## Your task
Each record must appear in your answer exactly as it does below.

## Data records
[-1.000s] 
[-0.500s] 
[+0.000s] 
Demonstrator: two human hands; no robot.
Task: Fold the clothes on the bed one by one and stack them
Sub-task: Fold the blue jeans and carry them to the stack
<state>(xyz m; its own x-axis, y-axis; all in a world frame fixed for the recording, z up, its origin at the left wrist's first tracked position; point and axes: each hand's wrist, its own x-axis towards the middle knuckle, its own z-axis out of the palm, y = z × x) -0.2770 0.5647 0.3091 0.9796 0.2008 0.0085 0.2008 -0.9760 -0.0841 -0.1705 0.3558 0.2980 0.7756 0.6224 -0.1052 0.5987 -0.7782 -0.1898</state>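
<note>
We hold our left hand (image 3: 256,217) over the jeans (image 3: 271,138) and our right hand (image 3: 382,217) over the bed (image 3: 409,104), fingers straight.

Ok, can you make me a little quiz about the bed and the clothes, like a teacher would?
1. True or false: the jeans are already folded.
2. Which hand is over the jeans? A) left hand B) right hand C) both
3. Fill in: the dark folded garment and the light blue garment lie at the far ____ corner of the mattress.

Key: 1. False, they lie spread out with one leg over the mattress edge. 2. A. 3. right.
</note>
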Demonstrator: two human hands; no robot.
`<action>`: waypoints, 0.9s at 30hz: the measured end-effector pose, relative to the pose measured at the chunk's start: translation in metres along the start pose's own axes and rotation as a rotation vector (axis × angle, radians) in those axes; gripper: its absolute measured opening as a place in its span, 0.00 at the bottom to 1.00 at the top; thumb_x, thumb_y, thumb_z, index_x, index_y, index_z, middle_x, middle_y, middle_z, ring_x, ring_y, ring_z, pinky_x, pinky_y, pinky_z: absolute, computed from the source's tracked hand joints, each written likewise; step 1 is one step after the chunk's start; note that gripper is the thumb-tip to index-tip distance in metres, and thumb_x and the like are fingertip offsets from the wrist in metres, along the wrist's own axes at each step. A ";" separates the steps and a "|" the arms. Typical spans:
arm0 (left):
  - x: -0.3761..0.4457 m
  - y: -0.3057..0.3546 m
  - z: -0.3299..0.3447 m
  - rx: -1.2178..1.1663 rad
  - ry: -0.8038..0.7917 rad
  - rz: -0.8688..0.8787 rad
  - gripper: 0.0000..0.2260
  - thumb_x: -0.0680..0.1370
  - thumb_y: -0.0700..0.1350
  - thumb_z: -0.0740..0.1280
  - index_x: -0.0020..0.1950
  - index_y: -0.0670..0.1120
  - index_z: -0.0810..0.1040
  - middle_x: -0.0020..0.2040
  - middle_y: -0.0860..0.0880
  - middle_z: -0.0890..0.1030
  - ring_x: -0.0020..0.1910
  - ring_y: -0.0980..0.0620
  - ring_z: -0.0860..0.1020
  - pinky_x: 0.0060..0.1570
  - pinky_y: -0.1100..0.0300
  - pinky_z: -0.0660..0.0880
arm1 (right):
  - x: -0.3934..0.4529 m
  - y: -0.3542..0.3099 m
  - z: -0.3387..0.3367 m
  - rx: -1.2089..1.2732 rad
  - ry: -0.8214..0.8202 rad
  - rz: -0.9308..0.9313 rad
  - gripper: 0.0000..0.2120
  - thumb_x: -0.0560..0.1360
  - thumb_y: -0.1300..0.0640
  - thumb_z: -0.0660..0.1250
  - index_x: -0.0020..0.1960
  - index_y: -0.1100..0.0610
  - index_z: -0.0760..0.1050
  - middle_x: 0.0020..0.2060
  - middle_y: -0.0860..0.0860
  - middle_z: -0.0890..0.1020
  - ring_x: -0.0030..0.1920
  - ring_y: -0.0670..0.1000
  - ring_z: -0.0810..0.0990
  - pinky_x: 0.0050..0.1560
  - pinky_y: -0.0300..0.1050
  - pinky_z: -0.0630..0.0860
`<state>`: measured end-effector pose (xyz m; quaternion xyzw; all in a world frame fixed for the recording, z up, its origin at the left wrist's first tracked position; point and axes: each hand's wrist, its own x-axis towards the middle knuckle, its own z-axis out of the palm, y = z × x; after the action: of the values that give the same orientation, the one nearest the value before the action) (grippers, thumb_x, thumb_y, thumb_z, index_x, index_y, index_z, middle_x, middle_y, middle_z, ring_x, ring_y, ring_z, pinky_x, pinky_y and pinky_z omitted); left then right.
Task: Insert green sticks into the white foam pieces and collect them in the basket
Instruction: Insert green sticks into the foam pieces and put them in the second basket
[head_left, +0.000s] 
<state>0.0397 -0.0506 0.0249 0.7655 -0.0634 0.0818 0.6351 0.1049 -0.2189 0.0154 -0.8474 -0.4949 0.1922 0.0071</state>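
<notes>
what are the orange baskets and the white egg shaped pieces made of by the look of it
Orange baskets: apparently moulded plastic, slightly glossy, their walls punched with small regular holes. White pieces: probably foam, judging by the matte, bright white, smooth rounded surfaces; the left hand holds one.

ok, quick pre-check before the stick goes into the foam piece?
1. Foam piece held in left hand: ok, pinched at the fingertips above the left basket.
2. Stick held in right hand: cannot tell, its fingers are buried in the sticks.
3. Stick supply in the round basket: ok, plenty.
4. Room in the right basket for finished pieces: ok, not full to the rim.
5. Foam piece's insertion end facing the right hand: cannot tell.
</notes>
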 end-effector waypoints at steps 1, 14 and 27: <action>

## Expected answer
[-1.000s] 
[-0.500s] 
[+0.000s] 
Demonstrator: two human hands; no robot.
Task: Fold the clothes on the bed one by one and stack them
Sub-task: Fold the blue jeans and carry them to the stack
<state>(xyz m; its own x-axis, y-axis; all in a world frame fixed for the recording, z up, its origin at the left wrist's first tracked position; point and axes: each hand's wrist, its own x-axis towards the middle knuckle, its own z-axis out of the palm, y = z × x) -0.2770 0.5647 0.3091 0.9796 0.2008 0.0085 0.2008 -0.9760 -0.0841 -0.1705 0.3558 0.2980 0.7756 0.6224 -0.1052 0.5987 -0.7782 -0.1898</state>
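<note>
We hold our left hand (image 3: 256,217) over the jeans (image 3: 271,138) and our right hand (image 3: 382,217) over the bed (image 3: 409,104), fingers straight.

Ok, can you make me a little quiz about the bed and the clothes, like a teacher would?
1. True or false: the jeans are already folded.
2. Which hand is over the jeans? A) left hand B) right hand C) both
3. Fill in: the dark folded garment and the light blue garment lie at the far ____ corner of the mattress.

Key: 1. False, they lie spread out with one leg over the mattress edge. 2. A. 3. right.
</note>
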Demonstrator: two human hands; no robot.
`<action>`: waypoints, 0.9s at 30hz: the measured end-effector pose, relative to the pose measured at the chunk's start: translation in metres along the start pose's own axes and rotation as a rotation vector (axis × angle, radians) in those axes; gripper: its absolute measured opening as a place in its span, 0.00 at the bottom to 1.00 at the top; thumb_x, thumb_y, thumb_z, index_x, index_y, index_z, middle_x, middle_y, middle_z, ring_x, ring_y, ring_z, pinky_x, pinky_y, pinky_z: absolute, computed from the source's tracked hand joints, each written likewise; step 1 is one step after the chunk's start; note that gripper is the thumb-tip to index-tip distance in metres, and thumb_x and the like are fingertip offsets from the wrist in metres, along the wrist's own axes at each step. A ";" separates the steps and a "|" the arms. Typical spans:
arm0 (left):
  - x: -0.3761..0.4457 m
  - y: -0.3057..0.3546 m
  - z: -0.3299..0.3447 m
  - rx: -1.2178..1.1663 rad
  - ry: -0.8038..0.7917 rad
  - rz: -0.8688..0.8787 rad
  - gripper: 0.0000..0.2260
  - thumb_x: -0.0680..0.1370
  - thumb_y: -0.0700..0.1350
  - thumb_z: -0.0740..0.1280
  - index_x: -0.0020..0.1950
  - index_y: -0.0670..0.1120
  - index_z: -0.0810..0.1040
  - middle_x: -0.0020..0.2040
  - middle_y: -0.0860..0.0880
  - middle_z: -0.0890..0.1030
  - ring_x: -0.0020..0.1910
  - ring_y: -0.0980..0.0620
  - ring_z: -0.0860..0.1020
  - pinky_x: 0.0060..0.1570
  - pinky_y: -0.1100..0.0300
  - pinky_z: -0.0660..0.0880
arm1 (right):
  - x: -0.3934..0.4529 m
  - y: -0.3542..0.3099 m
  - z: -0.3387..0.3367 m
  - rx: -1.2089..1.2732 rad
  - ry: -0.8214..0.8202 rad
  - rz: -0.9308..0.9313 rad
  - gripper: 0.0000..0.2120
  - thumb_x: -0.0560..0.1360
  - thumb_y: -0.1300..0.0640
  - thumb_z: -0.0660..0.1250
  - index_x: -0.0020..0.1960
  - index_y: -0.1100..0.0610
  - index_z: -0.0760..0.1050
  - middle_x: 0.0020..0.2060
  - middle_y: -0.0860..0.0860
  - middle_z: -0.0890..0.1020
  - ring_x: -0.0030..0.1920
  - ring_y: -0.0670..0.1000
  - ring_z: -0.0810..0.0990
  - pinky_x: 0.0050..0.1560
  - pinky_y: -0.0300..0.1050
  - pinky_z: -0.0630..0.0860
`<state>`: measured end-effector pose (xyz m; quaternion xyzw; all in a world frame fixed for the recording, z up, its origin at the left wrist's first tracked position; point and axes: each hand's wrist, its own x-axis towards the middle knuckle, its own z-axis out of the palm, y = z × x; after the action: of the values that give the same orientation, the one nearest the value before the action) (grippers, thumb_x, thumb_y, thumb_z, index_x, index_y, index_z, middle_x, middle_y, middle_z, ring_x, ring_y, ring_z, pinky_x, pinky_y and pinky_z omitted); left then right.
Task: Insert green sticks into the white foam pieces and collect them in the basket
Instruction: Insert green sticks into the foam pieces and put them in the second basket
[head_left, +0.000s] 
<state>0.0397 -0.0506 0.0249 0.7655 -0.0634 0.0818 0.6351 0.1049 -0.2189 0.0154 -0.8474 -0.4949 0.1922 0.0071</state>
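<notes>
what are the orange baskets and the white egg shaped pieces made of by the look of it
Orange baskets: apparently moulded plastic, slightly glossy, their walls punched with small regular holes. White pieces: probably foam, judging by the matte, bright white, smooth rounded surfaces; the left hand holds one.

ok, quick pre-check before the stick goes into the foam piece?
1. Foam piece held in left hand: ok, pinched at the fingertips above the left basket.
2. Stick held in right hand: cannot tell, its fingers are buried in the sticks.
3. Stick supply in the round basket: ok, plenty.
4. Room in the right basket for finished pieces: ok, not full to the rim.
5. Foam piece's insertion end facing the right hand: cannot tell.
</notes>
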 end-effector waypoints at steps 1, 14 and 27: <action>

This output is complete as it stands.